An Insize micrometer with a measurement accuracy of 0.01 mm was used to measure the wall thickness of the material formed.
Tests
Test results for the material in delivery condition

Before the flow-forming tests, the strength parameters (Table 2) and the microhardness of AA 6060 were determined in the “as delivered” condition (see Fig. 9).

The mechanical properties determined in the static tensile test

Tensile speed [mm/min] Rp0.2 ± URp0.2 [MPa] Rm ± URm [MPa] A50 mm ± UA50 mm [%] Z ± UZ [%]
0.5 137 ± 12 176 ± 12 20.1 ± 1.0 64.8 ± 2.5
5 137 ± 12 179 ± 12 19.4 ± 1.9 61.7 ± 4.4
50 135 ± 12 177 ± 12 20.9 ± 2.5 61.9 ± 6.5
500 141 ± 12 182 ± 12 16.6 ± 5.7 57.0 ± 3.7

Δt – calculated according to formula 1; Rp0.2 – offset yield stress; Rm – ultimate tensile strength; A50 mm – reduction of area in cross-section of sample; Z – elongation of sample; HV – hardness vickers.

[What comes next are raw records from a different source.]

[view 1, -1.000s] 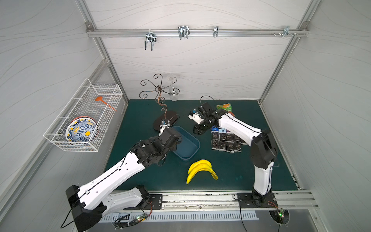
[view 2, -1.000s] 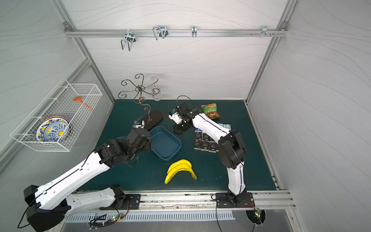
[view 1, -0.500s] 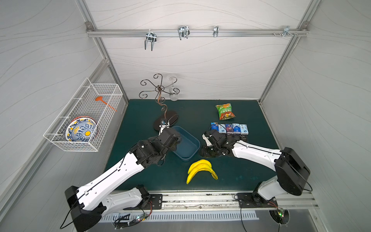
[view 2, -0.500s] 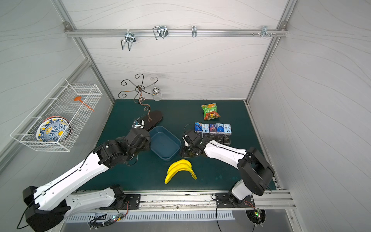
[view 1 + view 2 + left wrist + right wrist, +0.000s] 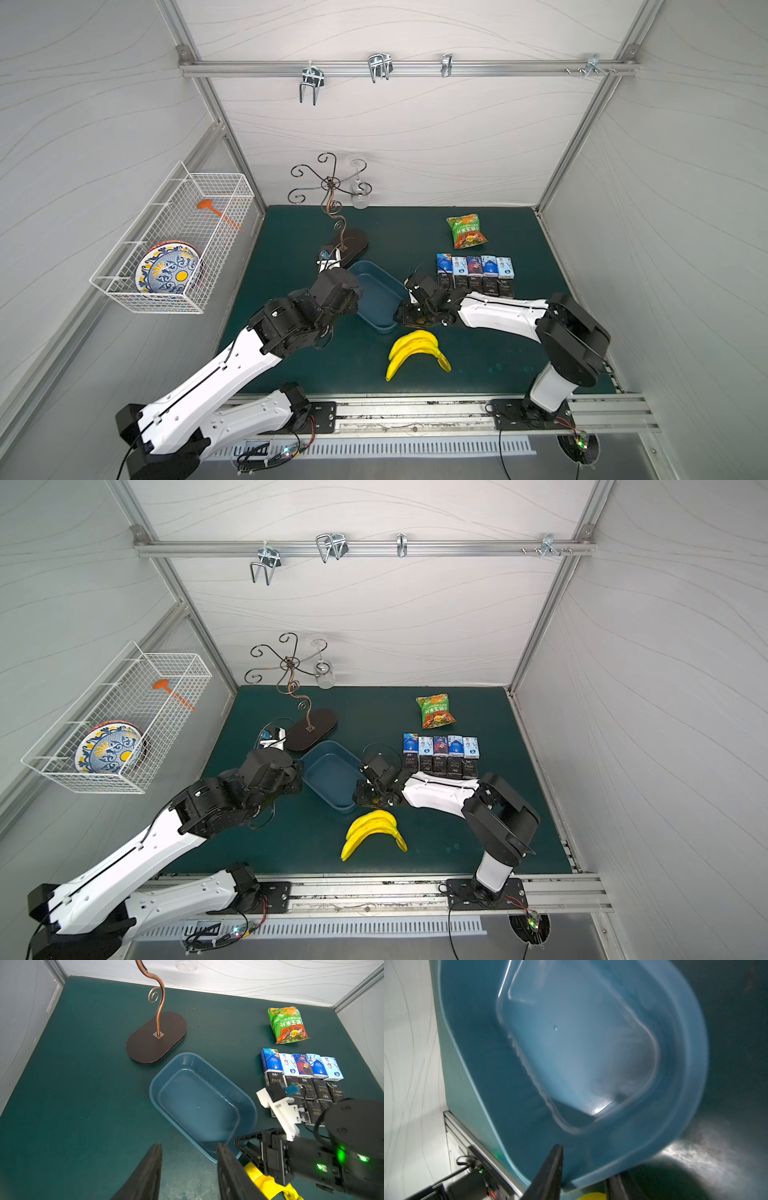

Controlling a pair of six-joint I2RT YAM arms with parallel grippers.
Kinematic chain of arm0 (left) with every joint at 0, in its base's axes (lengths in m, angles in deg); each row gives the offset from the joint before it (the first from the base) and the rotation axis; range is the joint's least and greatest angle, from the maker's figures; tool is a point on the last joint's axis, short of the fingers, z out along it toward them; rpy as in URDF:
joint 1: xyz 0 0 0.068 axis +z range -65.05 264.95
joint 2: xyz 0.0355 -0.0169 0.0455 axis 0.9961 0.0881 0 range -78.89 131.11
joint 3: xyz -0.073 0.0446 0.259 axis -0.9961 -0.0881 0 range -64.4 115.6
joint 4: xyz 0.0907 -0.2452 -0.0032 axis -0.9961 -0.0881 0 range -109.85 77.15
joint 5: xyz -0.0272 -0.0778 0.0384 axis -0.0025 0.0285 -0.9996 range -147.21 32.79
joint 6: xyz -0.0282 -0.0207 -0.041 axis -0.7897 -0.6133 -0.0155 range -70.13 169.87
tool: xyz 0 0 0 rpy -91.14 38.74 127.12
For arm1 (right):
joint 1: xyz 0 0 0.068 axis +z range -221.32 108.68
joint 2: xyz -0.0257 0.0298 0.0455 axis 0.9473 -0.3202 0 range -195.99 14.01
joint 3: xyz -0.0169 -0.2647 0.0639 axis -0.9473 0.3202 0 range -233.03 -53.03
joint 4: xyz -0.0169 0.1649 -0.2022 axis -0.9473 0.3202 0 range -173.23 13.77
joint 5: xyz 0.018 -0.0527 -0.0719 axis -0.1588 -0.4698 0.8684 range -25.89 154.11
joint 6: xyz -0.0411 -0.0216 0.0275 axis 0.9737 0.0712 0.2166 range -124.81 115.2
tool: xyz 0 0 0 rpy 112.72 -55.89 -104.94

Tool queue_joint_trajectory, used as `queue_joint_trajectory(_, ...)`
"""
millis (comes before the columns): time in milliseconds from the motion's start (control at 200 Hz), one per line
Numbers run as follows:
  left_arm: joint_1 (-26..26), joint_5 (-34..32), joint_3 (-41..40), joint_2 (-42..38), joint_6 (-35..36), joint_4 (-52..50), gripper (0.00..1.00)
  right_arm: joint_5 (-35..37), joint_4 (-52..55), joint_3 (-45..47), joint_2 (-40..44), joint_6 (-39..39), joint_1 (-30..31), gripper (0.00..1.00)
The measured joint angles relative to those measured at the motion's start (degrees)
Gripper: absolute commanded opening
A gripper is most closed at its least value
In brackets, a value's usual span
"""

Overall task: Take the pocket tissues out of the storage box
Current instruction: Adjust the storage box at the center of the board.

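A bunch of bananas point(image 5: 415, 349) is seen nearest the worktop's front edge, about midway along it. Just beyond it, the storage box point(image 5: 376, 293) lies askew in the middle of the worktop, and nothing is seen inside it. The right gripper point(image 5: 585, 1163) is set at the box's near corner, just beside the bananas, with one finger inside the rim and the other outside. Whether the rim is actually pinched cannot be told, as the wrist view is blurred. The left gripper point(image 5: 188, 1147) is held over the bare worktop at the box's left side, its jaws parted with nothing between them. The pocket tissues point(image 5: 476, 274) are laid on the worktop to the right of the box, apart from it, in tidy rows. Five blue and white packs are farthest and black packs nearer, some hidden by the right arm. Farther on, a green snack bag point(image 5: 466, 230) lies toward the far right corner. A scrolled metal stand point(image 5: 349, 247) with a glass point(image 5: 359, 198) hung on it is placed left of centre, just beyond the box.
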Motion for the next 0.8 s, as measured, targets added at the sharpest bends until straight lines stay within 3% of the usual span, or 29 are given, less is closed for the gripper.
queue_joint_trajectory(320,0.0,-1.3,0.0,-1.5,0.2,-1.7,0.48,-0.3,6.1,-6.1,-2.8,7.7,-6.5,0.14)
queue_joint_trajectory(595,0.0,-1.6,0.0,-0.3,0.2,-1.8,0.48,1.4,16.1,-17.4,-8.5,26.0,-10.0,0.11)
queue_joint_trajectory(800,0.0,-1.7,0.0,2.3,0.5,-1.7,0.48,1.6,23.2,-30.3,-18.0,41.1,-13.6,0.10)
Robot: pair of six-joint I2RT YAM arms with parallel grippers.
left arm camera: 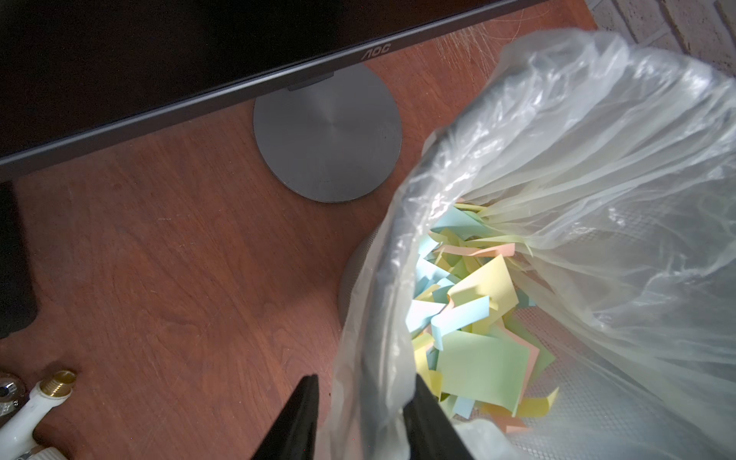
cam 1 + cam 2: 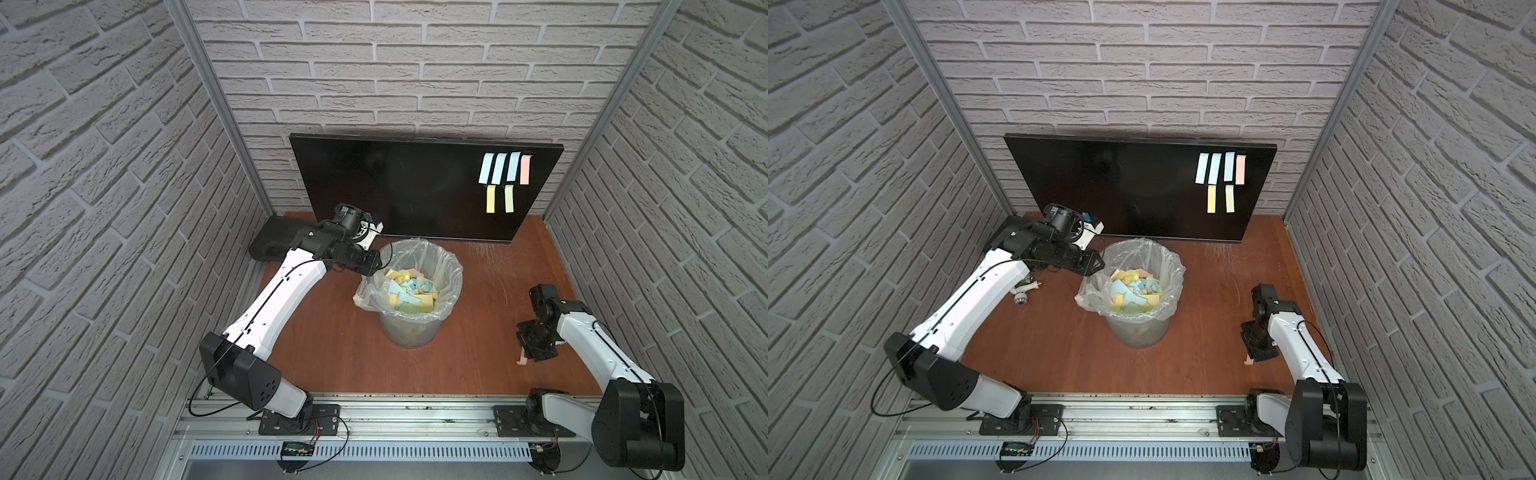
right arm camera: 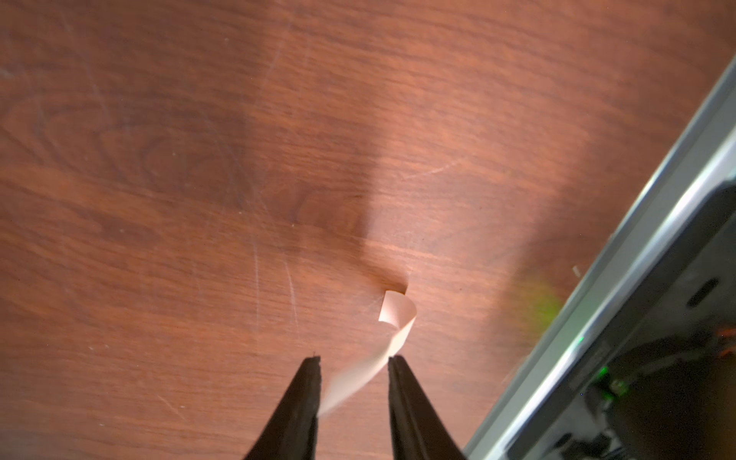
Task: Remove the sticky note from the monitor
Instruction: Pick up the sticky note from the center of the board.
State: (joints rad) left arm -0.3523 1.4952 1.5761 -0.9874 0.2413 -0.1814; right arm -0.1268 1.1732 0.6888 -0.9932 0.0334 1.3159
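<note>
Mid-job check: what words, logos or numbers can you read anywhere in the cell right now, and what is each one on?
"AOC": logo on the lower bezel of the monitor, seen in the left wrist view.
Sticky notes on the screen and the paper in the bin: no writing visible.
Small green display below the front rail: too small to read.
Nothing else legible.

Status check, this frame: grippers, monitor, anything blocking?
Left gripper shut on bin liner. Right gripper open, pink note dangling between fingers. Six notes on monitor. Nothing blocking them.
</note>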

The static tensile test was carried out at 21.1°C on 12 standardized specimens taken longitudinally from a tube with an outside diameter of Do = 76 mm. The test was conducted for four traverse movement speeds: 0.5, 5, 50, and 500 mm/min.

The results of the static tensile test are shown in Table 2, and the mean values of the determined quantities are also given, along with the values of the expanded uncertainty U for the confidence interval of 95% and the expansion coefficient of k = 2. The initial measurement length was Lo = 50 mm. Figure 3 shows the results of the tests.

Fig. 3.

The tensile curve for specimens deformed at the speed of v = 0.5-500 mm/min

Slight changes in the mechanical properties of the material were observed for a tensile speed of 500 mm/min. Since the changes in the results are small, when determining the feed rate a decision was made not to consider the effect of the forming speed as a significant factor.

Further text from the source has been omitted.